Face à cette nouvelle équipe, plus restreinte et plus jeune que les précédentes, constituée de trente et trois ministres dont seulement cinq femmes : les attentes sont grandes.

Cinq femmes sur 33 nommés ministres ; ce dernier détail a choqué plus d’un, associations comme particuliers, qui déclarent le quota non respecté.

Hadjara Goumandakoye est cheffe d’entreprise et ambassadrice de l’entrepreneuriat dans la région: Rafik Photography
Hadjara Goumandakoye est cheffe d’entreprise et ambassadrice de l’entrepreneuriat dans la région: Rafik Photography

Pour Hadjara Goumadakoye, la promotrice de la marque de maroquinerie « Guma concept » :« En tant que femme, c’est vrai, nous avons toutes été choquées de voir la constitution du gouvernement avec très peu de femmes. Mais, ne rejetons pas la faute directement sur ces gouvernants, il faut d’abord aller à la source du problème. Quand il y a un poste à pourvoir, combien de femmes sont là qui peuvent réellement répondre aux critères ? Parce que, qu’on le veuille ou non, nous sommes dans une société où l’accent n’est pas mis sur l’éducation de la femme.

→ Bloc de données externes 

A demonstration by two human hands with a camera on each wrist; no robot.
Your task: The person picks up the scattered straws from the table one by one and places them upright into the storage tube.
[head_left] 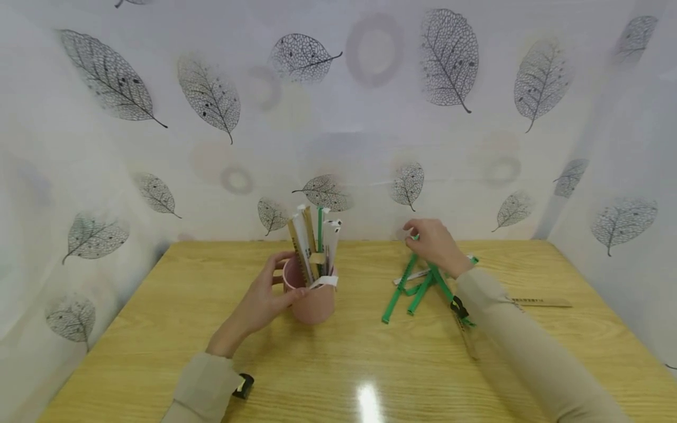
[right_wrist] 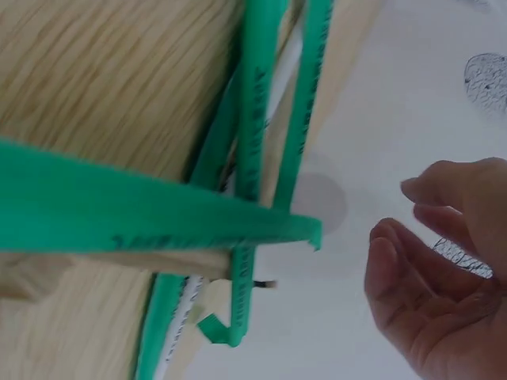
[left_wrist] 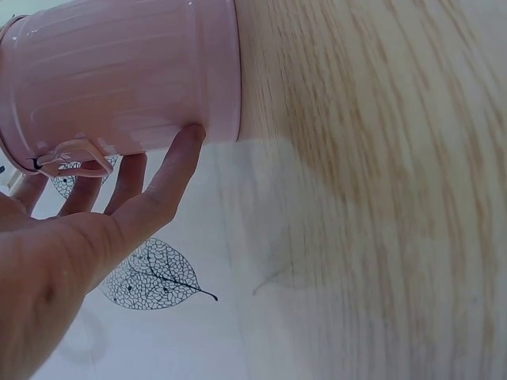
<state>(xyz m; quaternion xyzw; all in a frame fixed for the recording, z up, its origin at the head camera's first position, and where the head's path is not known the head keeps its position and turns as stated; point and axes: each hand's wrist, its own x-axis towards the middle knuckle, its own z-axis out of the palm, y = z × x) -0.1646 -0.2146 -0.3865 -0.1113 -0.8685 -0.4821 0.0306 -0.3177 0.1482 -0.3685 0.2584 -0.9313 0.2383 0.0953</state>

Elle soutient : « Donc plutôt que d’indexer la constitution du gouvernement où il y’a eut très peu de femmes, à nous à présent d’aller à la source et régler le problème. Donnons des opportunités aux filles de faire des études qui vont leur permettre d’ouvrir beaucoup de portes.  Et de poursuivre en disant: « Donnons l’opportunité aux filles de s’épanouir. Ne leur inculquons pas uniquement qu’elles sont là pour les tâches ménagères et le mariage. Inculquons-leur qu’elles ont des capacités, qu’elles ont des potentialités qu’elles peuvent mettre en valeur pour vraiment servir le pays, servir la société. J’aimerais juste faire un appel qu’il faut mettre un accent sur l’éducation de la jeune fille. Et après seulement, nous pourrons vraiment récolter le fruit de nos efforts. »

Si pour Hadjara, le problème ne vient donc pas que du gouvernement mais est partagé entre tous ; ceci n’est qu’un avis parmi tant d’autres.